"Con's all gone to pieces, you know—at the old mill house—no money—no one to care for him. We wanted you to come out with us. Perhaps medical care might, even now—We thought maybe," he interrupted himself hastily, "that you could get Lisbeth to help out too—and maybe come herself—"
"Come herself!" I repeated, and my voice must have sounded the sick fear that struck me.
"Money's not the only thing that counts when it comes to one's own blood," he said sententiously.
There were no two ways about it, that was his final stand. So, having assumed them of my services that afternoon, I went straight to Lisbeth.
I found her bending over the youngest baby, and, when I told her, her body became rigid for an instant, then she stooped lower that I might not see the shadow that had fallen across her face. Finally she left the child and came to me with that old look of misery in her face that I had not seen there for so long, but with far more gentleness.
"Sit down here, Tom," she said, leading me to the window seat, where the strands of sunlight struck against her head, giving fire to her dull-brown hair. She had changed but slightly in appearance, I thought, from the girl that I had known five years before; still there was a change, a certain assurance was there, and a graciousness that came from the knowledge that she was loved.
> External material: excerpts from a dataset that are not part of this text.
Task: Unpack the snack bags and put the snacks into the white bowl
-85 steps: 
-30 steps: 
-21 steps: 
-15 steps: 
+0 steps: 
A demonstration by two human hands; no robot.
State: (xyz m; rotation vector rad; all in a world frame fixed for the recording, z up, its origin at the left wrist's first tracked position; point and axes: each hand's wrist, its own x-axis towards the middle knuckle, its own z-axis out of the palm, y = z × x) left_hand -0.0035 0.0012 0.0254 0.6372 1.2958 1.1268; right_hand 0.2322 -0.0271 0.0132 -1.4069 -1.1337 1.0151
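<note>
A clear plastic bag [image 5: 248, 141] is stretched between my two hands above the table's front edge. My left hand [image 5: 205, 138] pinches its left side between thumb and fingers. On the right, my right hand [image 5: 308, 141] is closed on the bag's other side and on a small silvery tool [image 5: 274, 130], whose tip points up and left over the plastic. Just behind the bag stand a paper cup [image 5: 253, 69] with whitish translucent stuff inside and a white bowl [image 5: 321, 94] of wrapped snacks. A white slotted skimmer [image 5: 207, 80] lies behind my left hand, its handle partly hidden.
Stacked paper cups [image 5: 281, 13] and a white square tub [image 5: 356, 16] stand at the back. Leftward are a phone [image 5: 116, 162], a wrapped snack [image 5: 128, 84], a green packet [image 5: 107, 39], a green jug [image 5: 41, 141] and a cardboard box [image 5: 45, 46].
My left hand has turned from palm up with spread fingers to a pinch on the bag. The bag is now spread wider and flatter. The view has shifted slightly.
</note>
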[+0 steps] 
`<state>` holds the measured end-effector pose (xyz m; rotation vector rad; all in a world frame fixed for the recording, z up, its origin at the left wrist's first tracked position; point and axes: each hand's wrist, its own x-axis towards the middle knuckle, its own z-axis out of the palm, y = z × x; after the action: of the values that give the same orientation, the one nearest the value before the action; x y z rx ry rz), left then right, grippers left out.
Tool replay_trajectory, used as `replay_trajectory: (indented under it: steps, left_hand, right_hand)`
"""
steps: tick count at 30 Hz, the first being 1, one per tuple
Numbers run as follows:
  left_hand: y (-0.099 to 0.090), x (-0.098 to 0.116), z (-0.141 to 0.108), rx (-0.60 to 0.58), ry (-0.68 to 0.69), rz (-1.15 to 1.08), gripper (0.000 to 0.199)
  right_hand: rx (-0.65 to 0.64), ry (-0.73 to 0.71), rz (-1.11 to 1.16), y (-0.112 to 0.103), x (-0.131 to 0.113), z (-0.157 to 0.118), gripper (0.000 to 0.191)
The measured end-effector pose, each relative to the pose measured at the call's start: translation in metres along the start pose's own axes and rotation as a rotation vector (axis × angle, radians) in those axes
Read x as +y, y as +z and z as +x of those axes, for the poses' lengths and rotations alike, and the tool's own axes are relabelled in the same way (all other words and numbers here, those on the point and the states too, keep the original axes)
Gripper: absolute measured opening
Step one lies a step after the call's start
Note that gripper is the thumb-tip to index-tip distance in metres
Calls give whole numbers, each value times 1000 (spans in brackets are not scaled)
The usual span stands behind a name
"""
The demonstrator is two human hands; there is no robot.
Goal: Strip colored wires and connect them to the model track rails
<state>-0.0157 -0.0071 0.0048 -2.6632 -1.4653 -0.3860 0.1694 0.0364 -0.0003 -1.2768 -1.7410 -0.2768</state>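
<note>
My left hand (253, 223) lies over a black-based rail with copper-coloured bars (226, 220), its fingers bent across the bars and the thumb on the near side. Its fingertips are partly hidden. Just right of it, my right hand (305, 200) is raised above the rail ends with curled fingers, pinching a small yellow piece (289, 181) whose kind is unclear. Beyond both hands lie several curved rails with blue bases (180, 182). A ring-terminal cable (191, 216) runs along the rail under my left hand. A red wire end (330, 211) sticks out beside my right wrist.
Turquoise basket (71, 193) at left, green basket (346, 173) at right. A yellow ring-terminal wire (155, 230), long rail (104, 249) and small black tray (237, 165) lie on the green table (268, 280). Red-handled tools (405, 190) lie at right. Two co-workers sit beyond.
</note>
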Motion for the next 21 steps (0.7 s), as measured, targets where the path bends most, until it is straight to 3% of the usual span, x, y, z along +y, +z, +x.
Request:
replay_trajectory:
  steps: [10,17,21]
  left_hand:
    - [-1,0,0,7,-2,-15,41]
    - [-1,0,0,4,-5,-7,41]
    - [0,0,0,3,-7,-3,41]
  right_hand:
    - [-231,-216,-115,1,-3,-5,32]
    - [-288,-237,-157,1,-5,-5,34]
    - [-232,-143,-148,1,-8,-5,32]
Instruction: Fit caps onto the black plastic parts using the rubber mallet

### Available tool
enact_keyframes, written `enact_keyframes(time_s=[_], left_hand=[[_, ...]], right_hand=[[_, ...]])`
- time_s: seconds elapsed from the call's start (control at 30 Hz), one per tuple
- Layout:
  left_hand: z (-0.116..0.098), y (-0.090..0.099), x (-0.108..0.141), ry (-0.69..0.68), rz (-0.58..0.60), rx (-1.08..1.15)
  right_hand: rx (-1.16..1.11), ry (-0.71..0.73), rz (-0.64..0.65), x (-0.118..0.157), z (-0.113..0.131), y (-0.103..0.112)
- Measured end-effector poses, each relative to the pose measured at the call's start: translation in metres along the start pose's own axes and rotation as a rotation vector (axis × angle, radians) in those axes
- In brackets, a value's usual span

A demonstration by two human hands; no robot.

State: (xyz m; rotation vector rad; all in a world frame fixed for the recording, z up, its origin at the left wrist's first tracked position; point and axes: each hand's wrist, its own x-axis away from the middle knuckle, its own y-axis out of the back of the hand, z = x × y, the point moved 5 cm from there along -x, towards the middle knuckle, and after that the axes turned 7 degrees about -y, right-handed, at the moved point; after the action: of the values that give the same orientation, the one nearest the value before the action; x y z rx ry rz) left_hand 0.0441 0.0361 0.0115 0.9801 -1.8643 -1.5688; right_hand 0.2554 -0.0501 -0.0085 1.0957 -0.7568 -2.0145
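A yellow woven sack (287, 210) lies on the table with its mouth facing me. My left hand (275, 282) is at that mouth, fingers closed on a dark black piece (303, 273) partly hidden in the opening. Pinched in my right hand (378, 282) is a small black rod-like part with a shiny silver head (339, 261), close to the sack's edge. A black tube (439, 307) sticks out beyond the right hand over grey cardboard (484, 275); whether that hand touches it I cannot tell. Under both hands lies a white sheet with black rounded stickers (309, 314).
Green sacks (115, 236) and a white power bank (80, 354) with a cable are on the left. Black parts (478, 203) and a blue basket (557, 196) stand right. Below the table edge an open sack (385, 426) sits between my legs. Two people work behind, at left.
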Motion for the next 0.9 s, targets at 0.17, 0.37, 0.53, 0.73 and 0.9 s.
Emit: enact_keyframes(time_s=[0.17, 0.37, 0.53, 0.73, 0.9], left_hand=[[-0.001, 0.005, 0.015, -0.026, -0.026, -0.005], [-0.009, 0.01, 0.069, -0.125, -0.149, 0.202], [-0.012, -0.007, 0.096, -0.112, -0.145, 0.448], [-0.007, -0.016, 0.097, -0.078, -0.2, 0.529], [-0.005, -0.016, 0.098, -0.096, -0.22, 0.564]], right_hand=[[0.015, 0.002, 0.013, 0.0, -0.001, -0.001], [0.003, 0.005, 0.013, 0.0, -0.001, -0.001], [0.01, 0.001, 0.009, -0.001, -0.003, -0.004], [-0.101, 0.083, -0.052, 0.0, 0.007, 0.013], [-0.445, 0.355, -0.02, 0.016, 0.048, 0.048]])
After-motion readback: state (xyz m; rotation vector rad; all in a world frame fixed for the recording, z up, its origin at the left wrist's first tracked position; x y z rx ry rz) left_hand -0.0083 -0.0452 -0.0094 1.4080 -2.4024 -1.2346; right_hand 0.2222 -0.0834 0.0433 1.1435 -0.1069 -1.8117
"I think you know," she began, her eyes looking not at me but straight ahead, "that I've been happy—these five years—though perhaps not how happy. But in spite of it all—there is always that something—that fear here—clutching at me—that it may not all be real—that it can't last."
Again she looked at me and turned away, but not before I had caught a flash of terror in her eyes.
"Even with them all against me, Tom, I've stuck to it—to what I feel is my right. This is my home—and it's Jim's home—and the children's as well as it's mine—and, in a way, it's—inviolate. I've sworn that nothing ugly shall come into it—nothing shall ruin it—the way our lives were ruined out there!"
Her voice trembled, but her eyes, as she turned to me at the last, were steady.